Department for Business & Trade 

Old Admiralty Building 

Admiralty Place 

London SW1A 2BU 

23rd June 2023 

Dear Lord Johnson,

The payments industry has long been seen as the backbone of financial services. New technologies and regulations have recently revolutionised payments to better serve everyone who pays and gets paid. Contributing to a £125bn global industry, the UK payments industry is also a tremendous British success story. We are very proud to have led the way with the early adoption of Faster Payments, rapid acceptance of contactless, and leading-edge mobile wallets and Open Banking. Hundreds of companies employing tens of thousands of people now work in payments to make our society work better for everyone. 

We would now like the payments industry to be recognised as an engine for economic growth and a champion for inward investment and export opportunities, as it delivers a frictionless, instant and secure payments experience for government, corporations and consumers.  

We would also like to see a progressive approach to the regulation of payments. We accept that sometimes it is difficult for regulators to achieve the right balance between innovation, competition and protecting consumers, especially when they are working against a forthcoming statutory duty to act. But some regulators regulate in a way that stifles the growth of our industry. As a result the UK becomes a less attractive destination for investment and some companies leave our shores entirely. 

In this respect, we would like to highlight what our members see as the likely unintended consequences of some of the new policies to reduce Authorised Push Payment (APP) fraud scams. While some of the policies to reduce this £485mifraud problem make good sense and will go some way towards reducing APP fraud, two policies have potential unintended consequences, and one has been omitted altogether: 

  1. Almost all consumers experiencing APP fraud will get their money back (unless they are ‘grossly negligent’)

  2. The cost of the compensation for APP frauds will be shared 50/50 between the sending bank/issuer and the receiving bank/issuer 

  3. Despite up to 80% of APP frauds originating through purchases made on social media, social media companies are rarely involved with preventing fraudii 

The first of these may create more fraud, rather than reduce it, by malicious people pretending to be “vulnerable” according to the definition of vulnerability, and thus becoming automatically entitled to reimbursement even when they have been acting intentionally. It may also encourage ‘first party fraud’, where two parties wittingly arrange a ‘friendly scam’ to double their money. 

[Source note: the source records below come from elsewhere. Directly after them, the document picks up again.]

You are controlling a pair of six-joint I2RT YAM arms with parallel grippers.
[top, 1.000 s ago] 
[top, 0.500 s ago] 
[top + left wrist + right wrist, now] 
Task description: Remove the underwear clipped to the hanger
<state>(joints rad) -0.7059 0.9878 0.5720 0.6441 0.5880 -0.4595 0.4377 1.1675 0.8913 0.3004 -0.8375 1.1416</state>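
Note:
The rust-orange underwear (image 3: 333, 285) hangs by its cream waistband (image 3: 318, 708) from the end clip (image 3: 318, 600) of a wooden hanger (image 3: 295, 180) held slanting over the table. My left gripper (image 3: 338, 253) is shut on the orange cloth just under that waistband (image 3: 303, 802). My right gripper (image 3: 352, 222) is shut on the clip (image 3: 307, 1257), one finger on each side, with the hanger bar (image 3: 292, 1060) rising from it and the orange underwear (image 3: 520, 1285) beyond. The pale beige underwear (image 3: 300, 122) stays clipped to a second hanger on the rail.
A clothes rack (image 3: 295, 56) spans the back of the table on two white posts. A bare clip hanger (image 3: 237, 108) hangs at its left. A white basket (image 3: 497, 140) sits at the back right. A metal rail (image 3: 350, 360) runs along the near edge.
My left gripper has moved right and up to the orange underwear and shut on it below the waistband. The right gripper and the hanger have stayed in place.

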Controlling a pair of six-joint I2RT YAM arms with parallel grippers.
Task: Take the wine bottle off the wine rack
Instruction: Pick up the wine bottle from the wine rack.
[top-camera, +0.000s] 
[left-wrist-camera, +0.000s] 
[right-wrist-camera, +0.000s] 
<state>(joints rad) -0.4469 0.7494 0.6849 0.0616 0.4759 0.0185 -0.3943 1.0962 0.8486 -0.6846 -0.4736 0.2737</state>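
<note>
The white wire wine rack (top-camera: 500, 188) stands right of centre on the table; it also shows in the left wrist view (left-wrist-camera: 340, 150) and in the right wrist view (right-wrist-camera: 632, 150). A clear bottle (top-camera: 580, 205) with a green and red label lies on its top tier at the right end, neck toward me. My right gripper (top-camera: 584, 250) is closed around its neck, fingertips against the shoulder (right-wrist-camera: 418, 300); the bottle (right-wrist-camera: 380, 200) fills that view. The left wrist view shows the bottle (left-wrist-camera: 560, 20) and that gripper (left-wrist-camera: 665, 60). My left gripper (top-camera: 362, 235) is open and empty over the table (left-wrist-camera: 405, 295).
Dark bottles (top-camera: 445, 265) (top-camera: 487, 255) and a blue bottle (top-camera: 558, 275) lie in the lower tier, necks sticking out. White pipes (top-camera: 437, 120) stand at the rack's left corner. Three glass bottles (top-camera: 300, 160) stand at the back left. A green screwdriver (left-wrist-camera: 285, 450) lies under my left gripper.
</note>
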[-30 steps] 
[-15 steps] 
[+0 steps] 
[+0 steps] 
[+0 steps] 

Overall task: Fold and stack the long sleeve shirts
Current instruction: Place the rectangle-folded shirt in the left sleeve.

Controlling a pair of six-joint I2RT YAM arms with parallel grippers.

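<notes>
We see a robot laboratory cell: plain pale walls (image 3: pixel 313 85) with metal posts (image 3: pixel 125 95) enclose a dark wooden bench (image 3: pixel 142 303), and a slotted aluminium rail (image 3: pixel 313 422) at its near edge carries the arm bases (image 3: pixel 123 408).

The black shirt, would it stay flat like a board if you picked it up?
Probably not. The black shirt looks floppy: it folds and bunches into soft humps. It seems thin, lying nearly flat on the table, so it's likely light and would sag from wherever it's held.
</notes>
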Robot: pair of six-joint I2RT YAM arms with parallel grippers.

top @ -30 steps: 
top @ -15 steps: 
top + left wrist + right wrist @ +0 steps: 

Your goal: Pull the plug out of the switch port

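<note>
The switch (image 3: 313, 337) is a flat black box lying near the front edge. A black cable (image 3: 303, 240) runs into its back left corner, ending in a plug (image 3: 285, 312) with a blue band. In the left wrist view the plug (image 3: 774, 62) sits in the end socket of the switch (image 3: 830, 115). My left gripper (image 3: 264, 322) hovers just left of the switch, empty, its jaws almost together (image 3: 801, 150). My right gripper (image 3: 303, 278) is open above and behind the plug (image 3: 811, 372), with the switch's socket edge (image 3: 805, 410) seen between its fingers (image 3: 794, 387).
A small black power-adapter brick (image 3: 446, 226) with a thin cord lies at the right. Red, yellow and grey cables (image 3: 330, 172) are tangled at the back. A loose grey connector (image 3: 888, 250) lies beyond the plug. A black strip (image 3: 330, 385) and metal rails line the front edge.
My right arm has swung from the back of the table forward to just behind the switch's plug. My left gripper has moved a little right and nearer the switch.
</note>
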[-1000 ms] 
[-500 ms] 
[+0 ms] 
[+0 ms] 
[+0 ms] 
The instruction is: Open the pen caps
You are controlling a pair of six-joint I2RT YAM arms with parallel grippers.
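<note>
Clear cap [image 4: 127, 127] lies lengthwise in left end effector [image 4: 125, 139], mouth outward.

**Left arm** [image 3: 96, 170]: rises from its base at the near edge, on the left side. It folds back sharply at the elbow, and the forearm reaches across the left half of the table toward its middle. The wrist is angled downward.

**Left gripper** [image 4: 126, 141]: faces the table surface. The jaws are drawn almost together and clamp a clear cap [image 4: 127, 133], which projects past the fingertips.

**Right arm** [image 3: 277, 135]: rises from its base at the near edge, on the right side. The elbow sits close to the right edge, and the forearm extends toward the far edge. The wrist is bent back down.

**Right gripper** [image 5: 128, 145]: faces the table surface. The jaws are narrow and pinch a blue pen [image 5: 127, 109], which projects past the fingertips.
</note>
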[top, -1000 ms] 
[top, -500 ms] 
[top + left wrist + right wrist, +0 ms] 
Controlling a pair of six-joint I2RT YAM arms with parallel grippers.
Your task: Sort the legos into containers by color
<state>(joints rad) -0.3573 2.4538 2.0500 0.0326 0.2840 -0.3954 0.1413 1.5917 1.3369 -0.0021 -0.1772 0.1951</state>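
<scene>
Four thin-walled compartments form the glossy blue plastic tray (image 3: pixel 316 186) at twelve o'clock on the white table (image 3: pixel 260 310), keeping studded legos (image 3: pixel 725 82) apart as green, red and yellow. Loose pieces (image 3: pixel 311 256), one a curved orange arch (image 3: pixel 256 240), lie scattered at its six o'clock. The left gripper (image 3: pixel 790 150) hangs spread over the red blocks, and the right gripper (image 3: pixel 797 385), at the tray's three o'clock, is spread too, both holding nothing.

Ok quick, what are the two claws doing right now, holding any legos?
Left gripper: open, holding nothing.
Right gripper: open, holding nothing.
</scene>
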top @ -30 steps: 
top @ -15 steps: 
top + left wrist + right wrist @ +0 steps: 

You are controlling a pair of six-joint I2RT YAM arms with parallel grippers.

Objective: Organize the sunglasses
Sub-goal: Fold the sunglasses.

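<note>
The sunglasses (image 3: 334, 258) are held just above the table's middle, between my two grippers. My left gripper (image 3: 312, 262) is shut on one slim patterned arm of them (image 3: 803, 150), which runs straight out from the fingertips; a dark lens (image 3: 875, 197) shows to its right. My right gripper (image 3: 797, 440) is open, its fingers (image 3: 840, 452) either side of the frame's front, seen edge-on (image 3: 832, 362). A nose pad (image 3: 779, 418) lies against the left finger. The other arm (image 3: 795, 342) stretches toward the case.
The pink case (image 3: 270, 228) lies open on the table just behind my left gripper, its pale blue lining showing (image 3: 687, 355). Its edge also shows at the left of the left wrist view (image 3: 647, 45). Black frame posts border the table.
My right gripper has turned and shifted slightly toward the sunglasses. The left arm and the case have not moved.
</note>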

The second of these will result in account issuers becoming more cautious about opening (or maintaining) marginal accounts because of concerns that they may have to accept 50% of the costs of any APP fraud. As a result, they will be less likely to open accounts for low income, disadvantaged, technologically challenged, older or vulnerable consumers, or close their accounts to limit exposure to this new level of liability. This is counter to our society’s objectives of including more vulnerable consumers in our financial system. 

And finally, without involving social media giants, we will not stop most APP fraud at its source. The proposed Online Safety Bill is just one step towards securing the involvement of upstream actors, which is critical to preventing fraud at source. But it is not enough.

There is some excellent work being done to prevent fraud across the ecosystem, and we support these efforts wholeheartedly. But we fear that these latest anti-fraud policies, and many other regulations recently proposed and adopted by regulators of payments, will inflict damage on companies in our industry, including credit institutions, e-money institutions and payments institutions.  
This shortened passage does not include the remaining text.